そこには触れずに、蘭はもう一つ質問する。「二人は昔から仲良いの?」
「幼なじみよ」
「幼馴染かぁ。うんうん、そんな感じだな」蘭は妙に納得してしまった。ただの友達でも恋人でも無く、姉弟のように親し気だとは思っていた。フィーリアは妖力持ちでは無いから、本当なら幾らでも良いバイト先がある筈だ。それなのにアロドと同じ場所で働くのは、彼を一人にさせるのが心配だからだろう。
「ルーは迷子だったのを拾ったんだ」
「迷子じゃないっ!」アロドの言葉に、ルミエルはすぐさま反発した。
「家出中なのよね?」
やれやれ、という風に眉を八の字にして、フィーリアはルミエルの頭を撫でた。大人しく撫でられながら、彼は俯き加減でぼそぼそと話す。「別に。家出っていうか………ちがう世界を見てみたかったんだ。あそこにいたって何も変わらないから」
膝を抱えるという子供っぽい座り方をしているのにルミエルの眼差しは深く、賢さを匂わせている。髪と同じ栗色の瞳。彼もまた、自分の未知の力に苦悩しているのだろうか。

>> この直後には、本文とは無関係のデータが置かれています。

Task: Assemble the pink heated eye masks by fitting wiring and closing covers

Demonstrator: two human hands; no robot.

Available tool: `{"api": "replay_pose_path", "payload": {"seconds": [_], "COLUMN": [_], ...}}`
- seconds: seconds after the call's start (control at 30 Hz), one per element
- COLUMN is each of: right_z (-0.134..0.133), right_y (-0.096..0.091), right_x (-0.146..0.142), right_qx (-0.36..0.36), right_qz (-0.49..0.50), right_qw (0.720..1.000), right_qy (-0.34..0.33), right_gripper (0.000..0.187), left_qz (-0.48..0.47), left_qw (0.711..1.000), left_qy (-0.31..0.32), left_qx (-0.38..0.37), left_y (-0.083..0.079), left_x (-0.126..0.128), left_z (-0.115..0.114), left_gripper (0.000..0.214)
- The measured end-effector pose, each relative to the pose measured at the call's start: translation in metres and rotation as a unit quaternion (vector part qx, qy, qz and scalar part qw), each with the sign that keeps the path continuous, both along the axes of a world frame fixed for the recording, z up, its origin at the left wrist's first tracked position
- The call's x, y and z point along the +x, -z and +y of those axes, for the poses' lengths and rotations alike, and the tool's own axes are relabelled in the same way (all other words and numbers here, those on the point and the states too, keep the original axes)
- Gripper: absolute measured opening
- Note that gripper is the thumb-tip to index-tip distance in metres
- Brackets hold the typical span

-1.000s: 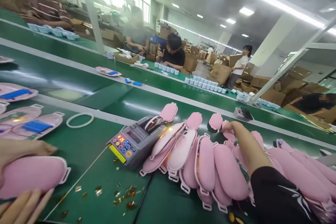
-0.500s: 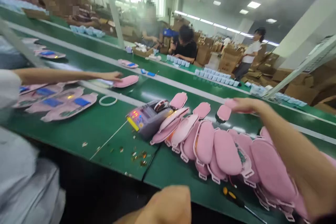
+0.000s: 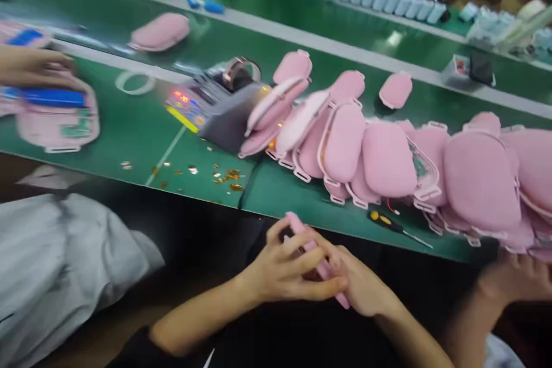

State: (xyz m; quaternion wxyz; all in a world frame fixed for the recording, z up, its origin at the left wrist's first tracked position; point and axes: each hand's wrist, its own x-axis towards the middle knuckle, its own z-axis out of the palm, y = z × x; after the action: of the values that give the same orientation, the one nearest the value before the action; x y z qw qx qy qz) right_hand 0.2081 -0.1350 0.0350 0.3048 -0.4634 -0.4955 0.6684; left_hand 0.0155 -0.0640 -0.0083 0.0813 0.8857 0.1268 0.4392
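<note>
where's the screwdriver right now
In the head view, the screwdriver lies on the green table near its front edge, right of centre, just below the row of pink shells and above the right hand.

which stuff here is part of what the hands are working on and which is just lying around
In hand:
- pink piece, gripped by left hand and right hand
- pile of pink pieces on the green table

Lying about:
- tape dispenser
- screwdriver
- white ring
- gold scraps
</note>
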Motion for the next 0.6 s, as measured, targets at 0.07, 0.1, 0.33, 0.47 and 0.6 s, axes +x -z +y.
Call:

「次は柾ね。アイツもお目当ての物があるみたいよ。何でも倭皇国の国宝級のお宝らしいわ」
倭皇国と言えば、漢帝国と海を挟んで隣り合う小さな島国だ。柾はそこの出身らしい。
「そんな大事な物が海外に?」蘭は首を傾げた。
「何年か前になくなって、ゆくえ知れずだって言ってたよ。国中探しても見つからなかったんだって」とルミエルが肩を竦めた。
「倭の宝かー。気になるよな。どんなモンなんだろう?」アロドは腕を組み、目を瞑って考えに耽った。

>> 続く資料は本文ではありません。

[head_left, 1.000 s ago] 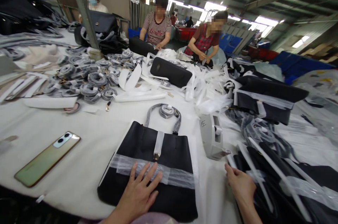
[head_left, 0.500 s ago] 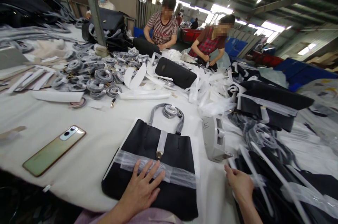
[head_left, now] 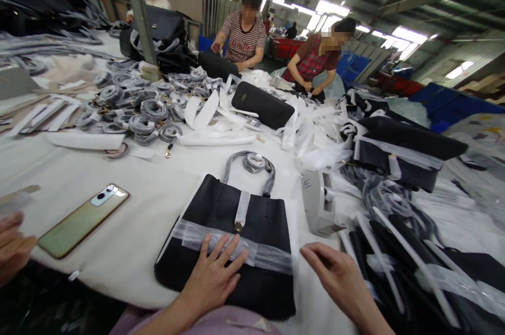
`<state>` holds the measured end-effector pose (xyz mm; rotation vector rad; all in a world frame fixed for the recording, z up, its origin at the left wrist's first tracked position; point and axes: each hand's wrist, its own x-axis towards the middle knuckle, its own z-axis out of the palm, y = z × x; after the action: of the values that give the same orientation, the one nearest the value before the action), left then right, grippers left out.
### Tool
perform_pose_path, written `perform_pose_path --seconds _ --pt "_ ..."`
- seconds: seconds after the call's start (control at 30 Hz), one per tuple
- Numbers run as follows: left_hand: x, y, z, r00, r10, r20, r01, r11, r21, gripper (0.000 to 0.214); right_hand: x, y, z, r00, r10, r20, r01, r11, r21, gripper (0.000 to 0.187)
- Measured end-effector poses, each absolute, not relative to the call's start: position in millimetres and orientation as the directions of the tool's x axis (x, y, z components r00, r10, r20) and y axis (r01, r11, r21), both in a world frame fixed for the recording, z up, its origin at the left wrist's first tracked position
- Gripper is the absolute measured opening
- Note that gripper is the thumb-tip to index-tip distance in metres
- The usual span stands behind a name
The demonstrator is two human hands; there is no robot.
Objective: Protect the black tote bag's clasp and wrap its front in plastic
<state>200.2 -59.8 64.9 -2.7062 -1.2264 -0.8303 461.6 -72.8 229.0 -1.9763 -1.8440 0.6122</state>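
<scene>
A black handbag [head_left: 236, 219] lies flat on the white table [head_left: 130, 182] in front of me, its grey strap [head_left: 252, 164] coiled above it and a clear plastic band [head_left: 260, 253] across its middle. My left hand [head_left: 213, 280] rests flat on the bag, fingers spread over the band. My right hand [head_left: 335, 280] hovers just right of the bag's lower corner, fingers loosely curled and holding nothing I can see. A grey tape dispenser [head_left: 317, 201] stands beyond the right hand.
A phone [head_left: 82, 221] lies on the left, with another person's hand [head_left: 11, 248] at the left edge. Coiled grey straps [head_left: 138, 111] and white strips fill the far table. More black bags [head_left: 402, 148] pile up on the right. Three co-workers work at the far side.
My right hand has moved left toward the bag, away from the pile on the right. Another person's hand has come in at the left edge. The left hand stays on the bag.
</scene>
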Motion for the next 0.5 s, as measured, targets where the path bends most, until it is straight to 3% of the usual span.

「柾自身もわからないって言うから、呆れちゃうわよね。知らない物をどうやって探すつもりかしら」
「でも、一目でわかるはずだって言ってたよ」
「サムライの勘ってヤツだな、うん」
「それ、今考えたでしょ?」
彼らの話を聞いているうちに、蘭はやっと話題の主が居ない事に気が付いた。
「そういや柾は?」
「バイトよ。ほら、ルッちゃんは働かせられないから昼と夜でわたし達と交代でするの」フィーリアが自分とアロドを交互に指差しながら答えた。随分、役割分担がはっきりしている。資金不足はどうやら今回が初めてでは無いらしい。
アロドはへへっ、と笑い「アイツは客に愛想ふりまく商売向きじゃねーしな。丁度いいんだろう」と言った。
(夜の商売って、限られてくるよな………)
蘭は、柾が酒場で銀のシェーカーをシャカシャカ振る様などを想像してしまった。仏頂面の彼にはどうもしっくり来ないような気がしてならなかった。

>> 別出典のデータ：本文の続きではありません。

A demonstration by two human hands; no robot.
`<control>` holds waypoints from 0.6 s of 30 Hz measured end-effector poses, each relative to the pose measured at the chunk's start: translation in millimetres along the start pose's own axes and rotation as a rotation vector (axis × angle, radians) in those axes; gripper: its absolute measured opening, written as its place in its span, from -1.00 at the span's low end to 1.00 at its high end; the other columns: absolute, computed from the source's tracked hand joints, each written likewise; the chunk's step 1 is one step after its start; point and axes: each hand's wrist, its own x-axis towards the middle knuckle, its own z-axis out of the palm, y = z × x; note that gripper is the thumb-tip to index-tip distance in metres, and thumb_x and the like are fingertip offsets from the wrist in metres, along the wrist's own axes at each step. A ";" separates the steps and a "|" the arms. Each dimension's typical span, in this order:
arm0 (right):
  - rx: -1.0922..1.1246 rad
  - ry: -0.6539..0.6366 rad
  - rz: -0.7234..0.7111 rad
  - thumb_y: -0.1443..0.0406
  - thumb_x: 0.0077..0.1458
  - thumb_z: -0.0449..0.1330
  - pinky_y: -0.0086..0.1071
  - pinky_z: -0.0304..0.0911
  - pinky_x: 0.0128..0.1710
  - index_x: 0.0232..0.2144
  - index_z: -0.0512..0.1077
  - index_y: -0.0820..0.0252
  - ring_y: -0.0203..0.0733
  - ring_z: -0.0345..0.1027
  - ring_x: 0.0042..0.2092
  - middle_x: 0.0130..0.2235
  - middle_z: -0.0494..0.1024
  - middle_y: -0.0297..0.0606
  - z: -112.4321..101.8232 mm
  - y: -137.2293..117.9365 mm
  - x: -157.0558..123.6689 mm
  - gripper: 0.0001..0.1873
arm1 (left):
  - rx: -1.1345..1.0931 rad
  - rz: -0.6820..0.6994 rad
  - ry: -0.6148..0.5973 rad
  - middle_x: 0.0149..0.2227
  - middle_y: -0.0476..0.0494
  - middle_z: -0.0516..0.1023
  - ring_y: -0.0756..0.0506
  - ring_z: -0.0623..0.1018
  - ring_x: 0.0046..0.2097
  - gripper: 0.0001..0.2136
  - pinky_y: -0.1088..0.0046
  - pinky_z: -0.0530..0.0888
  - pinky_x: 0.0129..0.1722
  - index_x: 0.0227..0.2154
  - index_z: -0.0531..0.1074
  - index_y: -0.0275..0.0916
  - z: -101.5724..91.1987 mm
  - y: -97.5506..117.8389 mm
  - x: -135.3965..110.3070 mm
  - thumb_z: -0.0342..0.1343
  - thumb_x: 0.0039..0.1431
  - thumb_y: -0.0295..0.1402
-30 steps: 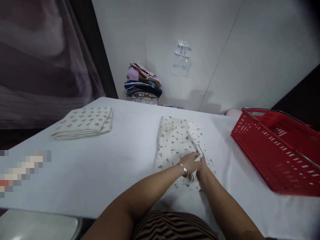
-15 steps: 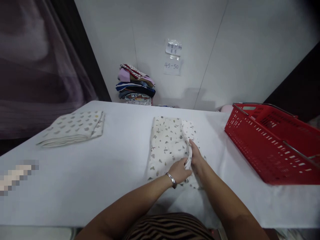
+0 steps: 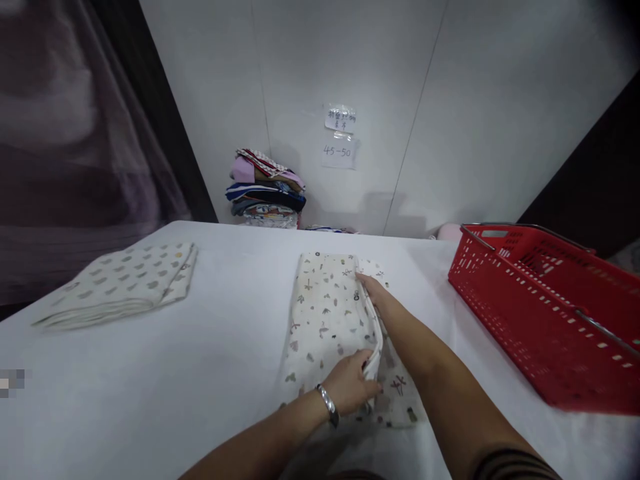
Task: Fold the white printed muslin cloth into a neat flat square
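Observation:
A white cloth with small grey, green and brown prints [image 3: 323,313] lies folded in front of me, its right edge lifted in a loose fold. Near the close end of that edge, my left hand [image 3: 350,381], with a silver bracelet at the wrist, pinches the layers between thumb and fingers. Farther up the same edge, my right hand [image 3: 374,291] grips the fold, its fingertips partly hidden by the fabric. A lower layer of the cloth shows to the right, beneath my right forearm.
A folded cloth with grey prints [image 3: 123,277] lies at the left of the white table [image 3: 225,373]. A red plastic basket [image 3: 520,320] stands at the right. Behind are a stack of folded fabrics [image 3: 267,190] and a wall with paper labels [image 3: 339,152].
My right hand has slid away from me along the cloth's edge, and my left hand has come nearer to me, so they are farther apart. The view has tilted up slightly.

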 end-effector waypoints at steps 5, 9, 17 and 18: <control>-0.095 0.048 0.001 0.26 0.10 0.10 -0.21 0.40 -0.31 -0.17 0.40 0.32 -0.09 0.47 -0.36 -0.40 0.56 -0.14 -3.4 -19.3 43.2 -0.72 | 0.027 0.011 -0.078 -0.29 -0.01 0.52 -0.05 0.42 -0.28 -0.66 0.50 0.32 -0.31 -0.21 0.42 -0.19 -0.4 -2.6 11.8 0.05 -0.14 -0.36; -0.182 0.173 -0.054 0.31 0.03 0.16 -0.28 0.39 -0.38 -0.19 0.40 0.27 -0.14 0.45 -0.39 -0.42 0.55 -0.21 -0.5 -30.1 69.8 -0.74 | 0.040 -0.071 -0.129 -0.20 -0.11 0.54 -0.13 0.47 -0.21 -0.58 0.42 0.35 -0.27 -0.15 0.43 -0.18 0.6 -4.2 19.1 0.10 -0.20 -0.33; -0.354 0.442 -0.268 0.36 -0.05 0.20 -0.41 0.30 -0.35 -0.27 0.45 0.29 -0.30 0.40 -0.40 -0.37 0.54 -0.31 -47.0 -44.1 70.9 -0.78 | 0.067 -0.014 -0.246 -0.11 -0.22 0.54 -0.23 0.50 -0.10 -0.54 0.32 0.39 -0.14 -0.12 0.44 -0.19 16.2 30.7 48.8 0.11 -0.21 -0.31; -0.377 0.469 -0.262 0.38 -0.09 0.20 -0.42 0.29 -0.37 -0.31 0.46 0.29 -0.28 0.40 -0.40 -0.40 0.54 -0.30 -56.1 -43.9 67.7 -0.79 | 0.086 -0.021 -0.273 -0.10 -0.23 0.53 -0.24 0.50 -0.10 -0.54 0.31 0.40 -0.14 -0.12 0.44 -0.19 23.0 33.5 55.7 0.12 -0.21 -0.31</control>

そうだ、と急にルミエルが立ち上がり、分厚い本を数冊出して来てフィーリアに渡した。「頼まれてた本、買っておいたよ」
「ありがとう!ルッちゃん」空色の瞳をきらきらさせ、彼女は本を大事そうに抱えた。
アロドがうげぇ、と下品な声を出した。「まだ勉強すんの?」
するとフィーリアはちっちっちっ、と指を振って言った。「あのねぇ。楼蘭について詳しいことは何一つわかってないのよ。周辺国の歴史を調べれば、役に立つ情報が見つかるかもしれないでしょ?」
フィーリアは地図をきっちり畳み直し、色褪せた絨毯に散蒔いた紙幣やら硬貨を掻き集めた。
その素早い手の動きには、今度こそアロドに渡してなるものかという強い意志が滲み出ていた。